To systematize any change and ensure its long-term viability, there must be investments in support and infrastructure. Whether it’s a new accounting system or shop floor SPC, the same holds true. This doesn’t necessarily translate into pouring a huge budget into an SPC system; some superb SPC systems I have encountered were inexpensive, relying on paper and hand-created control charts.
In fact, expenses like these were the extent of one company’s “hard” investment in its SPC system. Its “soft” investment was engineering and quality support on the shop floor combined with excellent, periodic SPC training. Regardless of a company’s budgetary situation, an SPC system must have a means of ongoing support and an infrastructure with which to interact. An SPC system’s infrastructure equates to the tools that are placed in a worker’s hands, as well as the support that’s placed in their heads.
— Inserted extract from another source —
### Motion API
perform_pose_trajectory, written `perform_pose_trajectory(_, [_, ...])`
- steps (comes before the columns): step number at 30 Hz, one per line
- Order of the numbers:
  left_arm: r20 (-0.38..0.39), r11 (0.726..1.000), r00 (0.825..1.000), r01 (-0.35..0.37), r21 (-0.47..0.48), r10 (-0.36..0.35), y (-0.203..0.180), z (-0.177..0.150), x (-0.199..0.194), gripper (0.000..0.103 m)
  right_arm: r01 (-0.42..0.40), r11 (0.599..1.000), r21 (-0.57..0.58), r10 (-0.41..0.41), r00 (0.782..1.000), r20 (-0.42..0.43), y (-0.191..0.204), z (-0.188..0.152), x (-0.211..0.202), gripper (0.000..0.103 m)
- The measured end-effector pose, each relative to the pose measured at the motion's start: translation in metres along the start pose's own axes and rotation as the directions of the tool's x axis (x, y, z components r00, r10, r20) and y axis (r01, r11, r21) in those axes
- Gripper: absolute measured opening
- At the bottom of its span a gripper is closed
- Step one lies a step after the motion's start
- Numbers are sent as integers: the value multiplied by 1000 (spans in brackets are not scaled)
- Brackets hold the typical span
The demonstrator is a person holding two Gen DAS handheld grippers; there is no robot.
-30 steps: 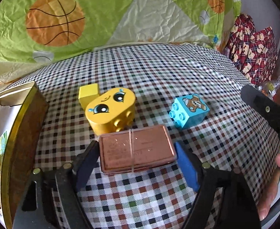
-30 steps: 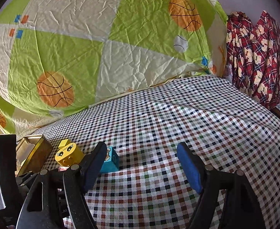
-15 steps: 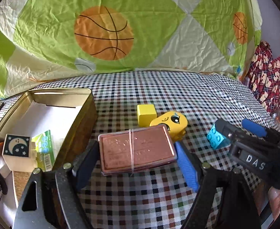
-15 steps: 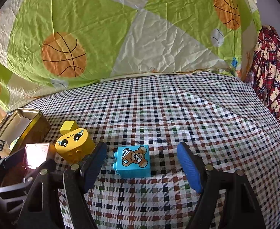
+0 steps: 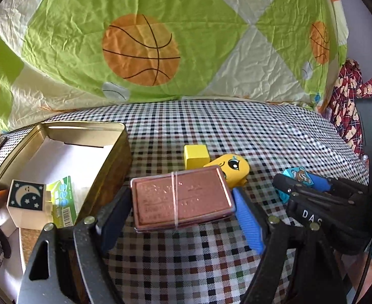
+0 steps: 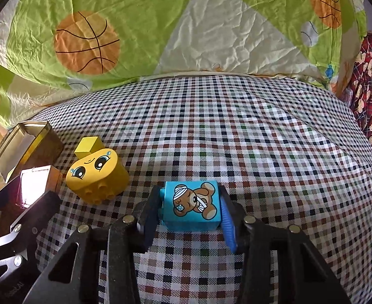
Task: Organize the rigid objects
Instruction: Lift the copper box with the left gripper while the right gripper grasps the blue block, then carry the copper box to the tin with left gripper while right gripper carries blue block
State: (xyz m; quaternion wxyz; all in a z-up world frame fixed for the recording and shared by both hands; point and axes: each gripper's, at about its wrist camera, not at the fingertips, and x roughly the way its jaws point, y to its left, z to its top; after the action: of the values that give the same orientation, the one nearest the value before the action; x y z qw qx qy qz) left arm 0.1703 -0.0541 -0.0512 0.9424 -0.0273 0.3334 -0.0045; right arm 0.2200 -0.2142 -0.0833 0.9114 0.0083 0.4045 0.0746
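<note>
moon block point(image 5: 26, 196) in left view, bear face point(image 6: 193, 201) in right

We see only part of the gold tin point(image 5: 121, 136): its near left corner runs off the picture's edge. Inside it, the green card point(image 5: 61, 200) is half covered by the moon block point(image 5: 27, 204). Right of the tin, the copper case point(image 5: 181, 197) hides the yellow face block's point(image 5: 233, 168) lower half. The case's embossed lettering is too faint for us to read.
</note>
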Motion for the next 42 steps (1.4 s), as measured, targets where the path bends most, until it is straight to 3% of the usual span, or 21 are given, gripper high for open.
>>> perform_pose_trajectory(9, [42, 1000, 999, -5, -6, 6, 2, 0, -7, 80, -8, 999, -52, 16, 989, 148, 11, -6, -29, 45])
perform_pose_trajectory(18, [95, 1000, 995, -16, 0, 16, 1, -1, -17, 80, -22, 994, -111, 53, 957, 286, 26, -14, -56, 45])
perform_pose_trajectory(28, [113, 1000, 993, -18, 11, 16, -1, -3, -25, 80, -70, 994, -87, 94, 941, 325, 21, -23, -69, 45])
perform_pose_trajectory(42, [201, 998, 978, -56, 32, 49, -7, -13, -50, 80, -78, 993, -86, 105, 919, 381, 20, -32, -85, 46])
So what tools should shop floor workers be given to maximize the effectiveness of an SPC system? From an infrastructure standpoint, it can be anything from simple spreadsheet to a full-blown, automated and computerized system. Computerization requires hardware (shop floor computers, connections, gauges, databases, and the like). What’s placed in the operators’ hands is the easy part. The hard part is what’s placed in their heads. For example, in addition to the requisite statistical knowledge, operators must know how to navigate the software and understand the basics of a personal computer.
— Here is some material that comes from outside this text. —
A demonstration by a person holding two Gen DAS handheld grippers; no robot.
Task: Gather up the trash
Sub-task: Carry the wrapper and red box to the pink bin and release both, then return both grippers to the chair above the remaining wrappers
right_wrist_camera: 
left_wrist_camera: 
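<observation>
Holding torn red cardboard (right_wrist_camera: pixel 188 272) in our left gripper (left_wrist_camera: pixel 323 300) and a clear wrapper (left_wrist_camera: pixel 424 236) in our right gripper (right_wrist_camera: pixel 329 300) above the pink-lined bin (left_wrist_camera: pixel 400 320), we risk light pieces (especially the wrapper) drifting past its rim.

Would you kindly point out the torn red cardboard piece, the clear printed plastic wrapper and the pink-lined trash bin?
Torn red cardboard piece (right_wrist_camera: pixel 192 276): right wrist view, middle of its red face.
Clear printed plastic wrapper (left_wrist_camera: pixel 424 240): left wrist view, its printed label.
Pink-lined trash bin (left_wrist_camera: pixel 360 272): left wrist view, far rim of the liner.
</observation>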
Shop floor personnel must also be supported from a technical standpoint. This technical support should include at least computer and process engineering expertise coupled with statistical support in the form of training. Don’t assume that these areas of expertise require an individual for each. Most implementations I have seen include a jack-of-all-trades—a support person whose knowledge encompasses most or all of these areas of expertise. Lastly (and most importantly), management also must honestly support SPC efforts. Without management interest and support, those infrastructure and support expenses could quickly go to waste.
3. Making production a priority over quality
The statements, “Just ship it!” “Get it out the door!” or my personal favorite, “Let the customer worry about it!” seem to be outdated phrases uttered during a bygone era. Archaic? You bet. Alive and well?  Unfortunately, yes. These phrases reveal a manager’s production-biased psychology and that product quality isn’t nearly as important as some short-term reward. In this case, management believes that the long-term consequence of losing a customer is less serious than the short-term benefit of getting product shipped out the door.
Recently, a quality engineer and SPC system administrator I know named Bob admitted to me that control charts and quality data had revealed known problems with a customer’s order. When he informed his management staff of the situation, they instructed him to ship the order anyway. The end of the quarter was up, and Bob knew that the large shipment meant management would exceed sales goals, allowing them to reap a fat quarterly bonus. While acknowledging the shipment’s quality problems, management admitted that “the customer can always send it back if they find problems.”
Needless to say, the quality engineer was furious. “So the SPC system tells us we have problems and we just ignore it? Why are we even using SPC?” In fact, why have a quality system? Good questions, especially considering that there’s no shortage of competitors in Bob’s company’s business space. Making production a priority over quality can put a stake through the heart of any SPC initiative. Just ask Bob. What to do? The answer is obvious to most, and to many managers it’s excruciatingly painful: choose the decision best for the long term rather than the short term.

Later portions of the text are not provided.